= What needs to be done =
What is needed is an exact copy of every entry below, minus the images.

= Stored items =

* * * * * * * * *

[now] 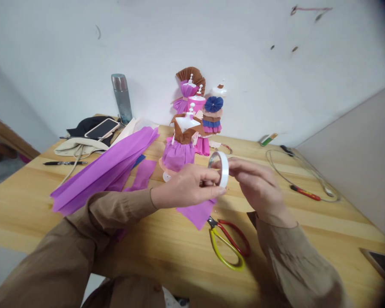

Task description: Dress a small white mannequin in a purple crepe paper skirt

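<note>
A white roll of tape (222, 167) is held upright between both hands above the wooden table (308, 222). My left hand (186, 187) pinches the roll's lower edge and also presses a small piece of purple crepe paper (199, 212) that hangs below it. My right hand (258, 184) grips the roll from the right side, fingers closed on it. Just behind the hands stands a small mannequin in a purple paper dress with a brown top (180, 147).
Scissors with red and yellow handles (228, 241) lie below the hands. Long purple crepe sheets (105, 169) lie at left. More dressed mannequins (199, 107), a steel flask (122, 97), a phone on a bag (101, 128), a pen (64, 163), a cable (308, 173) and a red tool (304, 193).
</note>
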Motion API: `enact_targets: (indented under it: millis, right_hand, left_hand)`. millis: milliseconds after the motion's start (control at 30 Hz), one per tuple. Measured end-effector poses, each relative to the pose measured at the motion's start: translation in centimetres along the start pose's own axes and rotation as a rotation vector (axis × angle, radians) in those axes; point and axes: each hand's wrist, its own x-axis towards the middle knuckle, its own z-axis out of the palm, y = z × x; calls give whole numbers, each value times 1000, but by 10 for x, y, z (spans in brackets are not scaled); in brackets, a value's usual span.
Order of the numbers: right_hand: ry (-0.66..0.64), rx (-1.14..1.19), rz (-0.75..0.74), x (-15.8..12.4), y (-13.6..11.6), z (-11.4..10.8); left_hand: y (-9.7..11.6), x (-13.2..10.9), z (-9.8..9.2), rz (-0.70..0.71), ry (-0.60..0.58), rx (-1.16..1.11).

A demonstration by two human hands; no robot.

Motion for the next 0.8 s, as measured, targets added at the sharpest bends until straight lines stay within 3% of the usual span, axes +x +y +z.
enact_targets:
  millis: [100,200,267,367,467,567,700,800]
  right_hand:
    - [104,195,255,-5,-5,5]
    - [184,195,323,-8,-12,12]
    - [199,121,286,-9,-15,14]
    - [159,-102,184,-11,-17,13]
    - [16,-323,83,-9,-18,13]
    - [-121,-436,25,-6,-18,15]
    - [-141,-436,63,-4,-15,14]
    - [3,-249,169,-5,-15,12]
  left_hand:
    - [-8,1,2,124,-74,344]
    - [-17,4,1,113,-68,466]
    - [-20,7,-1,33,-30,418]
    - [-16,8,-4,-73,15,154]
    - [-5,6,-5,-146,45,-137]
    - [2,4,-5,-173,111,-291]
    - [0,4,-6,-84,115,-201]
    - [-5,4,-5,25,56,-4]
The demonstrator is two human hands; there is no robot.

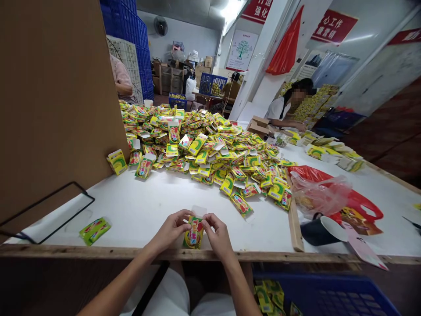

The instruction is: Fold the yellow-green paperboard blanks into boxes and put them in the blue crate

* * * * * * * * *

= Exercise solution =
[now] 

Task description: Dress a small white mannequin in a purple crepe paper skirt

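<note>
A white roll of tape (222, 167) is held upright between both hands above the wooden table (308, 222). My left hand (186, 187) pinches the roll's lower edge and also presses a small piece of purple crepe paper (199, 212) that hangs below it. My right hand (258, 184) grips the roll from the right side, fingers closed on it. Just behind the hands stands a small mannequin in a purple paper dress with a brown top (180, 147).
Scissors with red and yellow handles (228, 241) lie below the hands. Long purple crepe sheets (105, 169) lie at left. More dressed mannequins (199, 107), a steel flask (122, 97), a phone on a bag (101, 128), a pen (64, 163), a cable (308, 173) and a red tool (304, 193).
</note>
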Motion API: `enact_targets: (indented under it: millis, right_hand, left_hand)`. millis: milliseconds after the motion's start (control at 30 Hz), one per tuple. Measured end-effector poses, each relative to the pose measured at the motion's start: translation in centimetres along the start pose's own axes and rotation as a rotation vector (axis × angle, radians) in those axes; point and axes: each hand's wrist, its own x-axis towards the middle knuckle, its own z-axis out of the palm, y = z × x; calls give whole numbers, each value times 1000, but by 10 for x, y, z (spans in brackets are not scaled); in brackets, a value's usual span.
Order of the numbers: right_hand: ry (-0.66..0.64), rx (-1.14..1.19), rz (-0.75..0.74), x (-15.8..12.4), y (-13.6..11.6), z (-11.4..10.8); left_hand: y (-9.7..11.6), x (-13.2..10.9), z (-9.8..9.2), rz (-0.70..0.71), ry (-0.60..0.58), rx (-1.16..1.11).

A demonstration by two human hands; no robot.

Motion for the next 0.8 s, as measured, targets added at the sharpest bends until straight lines stay within 3% of the usual span, axes +x +y +z.
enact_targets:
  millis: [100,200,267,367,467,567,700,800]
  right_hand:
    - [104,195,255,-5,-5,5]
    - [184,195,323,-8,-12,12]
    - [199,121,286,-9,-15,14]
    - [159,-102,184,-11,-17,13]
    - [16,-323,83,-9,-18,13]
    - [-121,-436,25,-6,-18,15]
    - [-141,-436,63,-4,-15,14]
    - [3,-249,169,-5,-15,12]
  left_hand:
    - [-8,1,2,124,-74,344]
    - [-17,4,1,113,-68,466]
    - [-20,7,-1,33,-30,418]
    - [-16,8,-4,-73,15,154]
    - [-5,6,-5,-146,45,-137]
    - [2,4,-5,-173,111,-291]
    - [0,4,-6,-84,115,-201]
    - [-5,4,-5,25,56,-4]
The demonstrator is two human hands; there is no robot.


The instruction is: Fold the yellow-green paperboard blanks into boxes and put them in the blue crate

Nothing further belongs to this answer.